I’d like to kiss her, he thought. But my face is rough, and I’m rough and ugly, and she’d push me away. I remember the pretty little Earther girls who ran laughing away from me when I was thirteen and fourteen, before I went to space.
“You don’t have to be lonely,” she said. One of her perfect eyebrows lifted just a little. “Maybe someday you’ll find someone who cares, Rolf. Someday, maybe.”

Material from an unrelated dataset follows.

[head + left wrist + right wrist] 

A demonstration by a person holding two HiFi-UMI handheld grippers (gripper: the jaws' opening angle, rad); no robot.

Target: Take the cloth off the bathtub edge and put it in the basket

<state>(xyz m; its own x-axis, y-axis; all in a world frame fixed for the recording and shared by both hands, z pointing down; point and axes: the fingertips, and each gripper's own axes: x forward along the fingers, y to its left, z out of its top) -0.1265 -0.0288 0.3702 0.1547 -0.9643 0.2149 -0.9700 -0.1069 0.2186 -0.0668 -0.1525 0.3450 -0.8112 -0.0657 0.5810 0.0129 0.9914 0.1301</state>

“Yeah,” he said. “Someday, maybe.” But he knew it was all wrong. Could he bring this girl to Spacertown with him? No; she must be merely playing a game, looking for an evening’s diversion. Something new: make love to a Spacer.
They fell silent and he watched her again, and she watched him. He heard her breath rising and falling evenly, not at all like his own thick gasps. After a while he stepped close to her, put his arm around her, tilted her head into the crook of his elbow, bent, and kissed her.